What are letters of medical necessity and when do they matter?
In consumer-driven health plans like FSAs (flexible spending accounts), certain expenses fall into a gray area — they may support a participant’s health but are not automatically eligible under standard guidelines. This is where a letter of medical necessity, or LMN, can play an important role.
Understanding how and when LMNs are used can help ensure smoother claims processing and reduce confusion for both employers and employees. Let’s take a closer look at the what, when, and why behind LMNs.
What is a letter of medical necessity?
A letter of medical necessity is documentation from a licensed healthcare provider stating that a specific product or service is recommended to treat or manage a diagnosed medical condition.
It connects the expense directly to medical care, which is required for certain items that are not always eligible.
When is an LMN typically required?
Some expenses can be medical in one situation and for general wellness in another. An LMN helps clarify that distinction. Common examples include:
- Nutritional supplements or weight loss programs
- Orthopedic or ergonomic equipment
- Certain over-the-counter treatments when used for a specific condition
Without an LMN, these items are often considered ineligible. With proper documentation, they may qualify if they meet plan and regulatory guidelines.
What makes an LMN valid?
To be accepted, an LMN typically needs to include:
- An evaluation and diagnosis from a healthcare physician of the condition based on the patient’s medical history and symptoms
- A clear explanation of how the expense treats or manages that condition
- The provider’s recommendation for the treatment or service
- Provider credentials and signature
- A defined time frame for the recommendation
LMNs should be obtained annually and retained with other expense documentation. An LMN provided by a paid telehealth service that relies on self-reported health information or questionnaires is not a valid LMN. Incomplete or vague letters are one of the most common reasons claims are delayed or denied.
Where issues commonly arise
Challenges around LMNs usually stem from:
- Lack of awareness. Participants may not realize an LMN is required until after a claim is submitted.
- Insufficient documentation. Letters that do not clearly tie the expense to a medical condition cannot be approved.
- Timing gaps. LMNs should be obtained before or at the time of service, not retroactively.
These situations can create frustration for participants and additional administrative work for employers.

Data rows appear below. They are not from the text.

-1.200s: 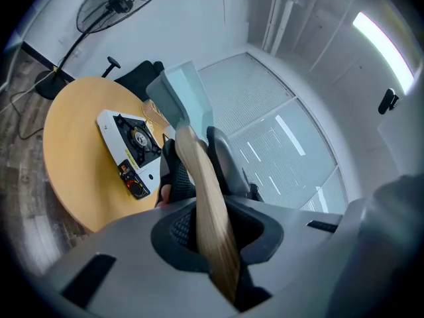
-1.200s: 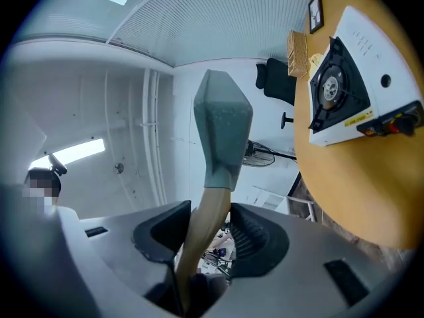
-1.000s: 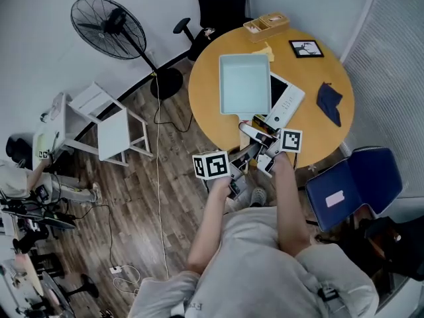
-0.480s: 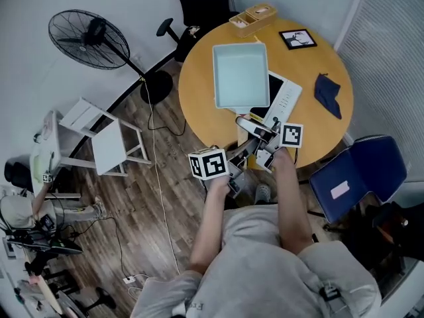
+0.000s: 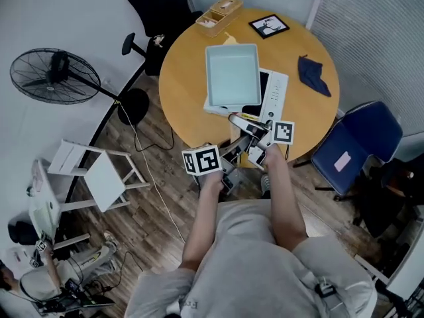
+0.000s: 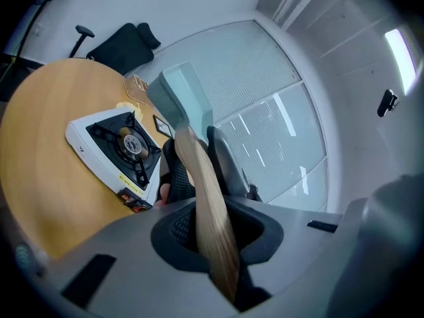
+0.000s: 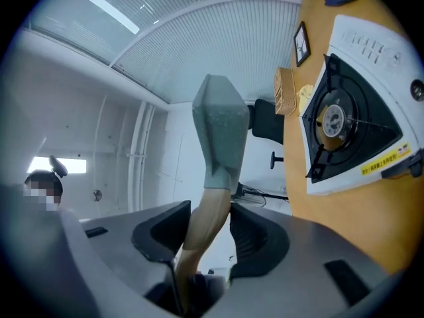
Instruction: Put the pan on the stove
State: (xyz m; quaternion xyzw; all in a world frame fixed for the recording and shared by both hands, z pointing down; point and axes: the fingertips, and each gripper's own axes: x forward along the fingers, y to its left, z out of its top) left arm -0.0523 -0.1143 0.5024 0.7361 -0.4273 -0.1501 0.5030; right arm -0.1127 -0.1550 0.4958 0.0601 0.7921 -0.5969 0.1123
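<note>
both claws have stayed shut tight on the same thing. the left claw (image 6: 211, 225) is clamped on the wood handle (image 6: 202, 191) at its far end from the stove. the right claw (image 7: 209, 229) is clamped on the handle too, closer to the stove. neither grip has let go or slipped.

what has changed is where the pan (image 5: 232, 73) sits next to the stove (image 5: 275, 93). a second ago the pan hid only the stove's left edge in the head view. now both hands have pushed it on and a little down, and it hides more of the stove. the stove has not moved on the table (image 5: 182, 78).

the pan is not down yet. in both gripper views it is up in the air, tipped, beside and above the stove. the burner (image 7: 331, 120) in the middle of the stove is bare, with nothing on it.

so i think the carry is almost done, but the last bit is left. the pan needs to go flat, come over the burner, and go down till it rests on the stove's black arms. only then should the claws let go. if they let go now, the pan would drop and might land half off the stove.
</note>
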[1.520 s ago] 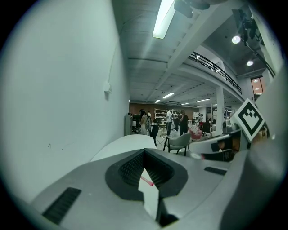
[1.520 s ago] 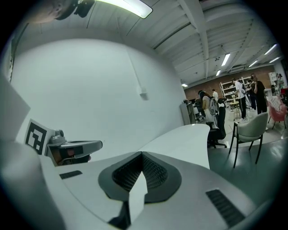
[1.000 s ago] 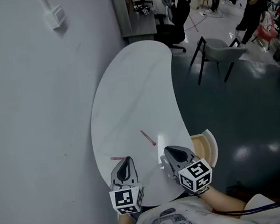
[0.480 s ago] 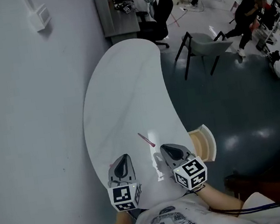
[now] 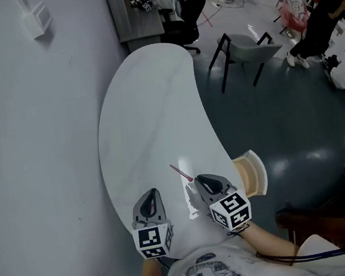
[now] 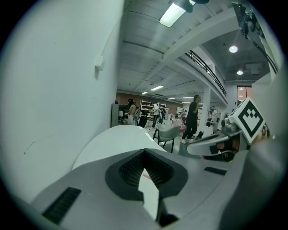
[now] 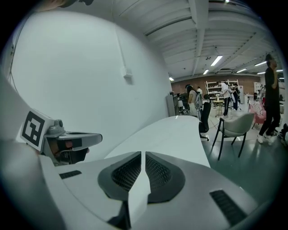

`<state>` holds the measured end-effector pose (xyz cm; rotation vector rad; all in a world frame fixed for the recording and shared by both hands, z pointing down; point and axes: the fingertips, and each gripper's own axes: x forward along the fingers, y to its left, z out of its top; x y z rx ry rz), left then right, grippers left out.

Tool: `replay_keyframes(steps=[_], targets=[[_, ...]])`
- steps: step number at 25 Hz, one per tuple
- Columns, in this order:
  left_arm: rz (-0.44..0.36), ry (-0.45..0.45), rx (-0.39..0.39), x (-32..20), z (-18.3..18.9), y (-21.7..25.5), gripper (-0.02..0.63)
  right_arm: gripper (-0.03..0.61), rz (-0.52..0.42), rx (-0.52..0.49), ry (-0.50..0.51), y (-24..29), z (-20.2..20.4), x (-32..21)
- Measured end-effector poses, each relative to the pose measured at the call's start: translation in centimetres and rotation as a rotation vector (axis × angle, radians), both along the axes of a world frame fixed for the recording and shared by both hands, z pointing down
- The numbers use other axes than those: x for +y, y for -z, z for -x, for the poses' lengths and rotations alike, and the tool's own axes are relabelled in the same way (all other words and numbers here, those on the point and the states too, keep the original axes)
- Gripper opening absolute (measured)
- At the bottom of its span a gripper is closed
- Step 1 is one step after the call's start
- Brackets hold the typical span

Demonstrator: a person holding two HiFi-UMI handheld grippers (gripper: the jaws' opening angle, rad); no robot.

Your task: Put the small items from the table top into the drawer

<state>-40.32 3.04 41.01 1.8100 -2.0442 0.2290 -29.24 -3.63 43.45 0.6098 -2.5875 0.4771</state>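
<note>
1. Both claws are closed and empty. The right gripper (image 5: 201, 181) has its jaws together with only a hairline slit between the pads. The left gripper (image 5: 150, 198) has its tips meeting on nothing. Coming down on the target like this would only nudge it, so the jaws have to part first.
2. The pink stick (image 5: 180, 172) is thin and lies flat on the glossy white table (image 5: 149, 105). The likeliest failure, in my judgement, is that the tips skate over it or flick it across the smooth top, perhaps toward the edge.
3. The open drawer (image 5: 254, 174) shows only part of its wooden inside beyond the table's right edge. Letting go too early would leave the stick on the table, and letting go too far out would drop it on the floor.
4. The two grippers hang side by side near the table's close end, so a sideways swing by one could knock the other.
5. In the head view the stick lies just ahead of the right gripper's tips and slants away up and to the left. Its near end is close to the tips but apart from them. It is further from the left gripper, ahead and to the right. The drawer sits just to the right of the right gripper. Neither gripper view shows the stick plainly.
</note>
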Motion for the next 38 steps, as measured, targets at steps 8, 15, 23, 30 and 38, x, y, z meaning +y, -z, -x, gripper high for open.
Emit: replay_keyframes(steps=[8,15,23,30,38], targets=[[0.038,0.001,0.022,-0.6,1.2,-2.2,0.02,0.063,0.033,0.045,0.036,-2.6,2.0,-0.7],[0.068,0.008,0.046,-1.2,2.2,-4.0,0.02,0.138,0.086,0.089,0.081,-5.4,3.4,-1.2],[0.1,0.017,0.068,-1.9,2.8,-5.9,0.02,0.212,0.088,0.181,0.155,-8.8,4.8,-1.4],[0.142,0.025,0.086,-2.2,3.5,-8.2,0.02,0.212,0.093,0.258,0.183,-12.4,6.0,-2.2],[0.174,0.029,0.092,-2.8,4.2,-9.9,0.02,0.21,0.118,0.316,0.185,-15.7,6.6,-2.9]])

What employers can do to help
Employers play a key role in helping participants navigate these requirements. Simple actions that drive better outcomes include:
- Reinforcing when an LMN may be needed during enrollment and throughout the year
- Encouraging employees to review eligibility guidelines before incurring expenses
- Directing participants to Omnify with questions early in the process
When expectations are clear up front, the process becomes significantly smoother for everyone involved.
At Omnify, we work to make the LMN process as clear and efficient as possible. We help review documentation, guide participants on requirements, and ensure claims are evaluated consistently in line with plan rules and per IRS requirements. When questions come up, early engagement allows us to provide clarity before issues develop.
Letters of medical necessity are not barriers. They are a way to ensure certain expenses are used appropriately within the guidelines of the plan. With the right documentation and a proactive approach, LMNs can be a straightforward part of delivering meaningful benefits to employees.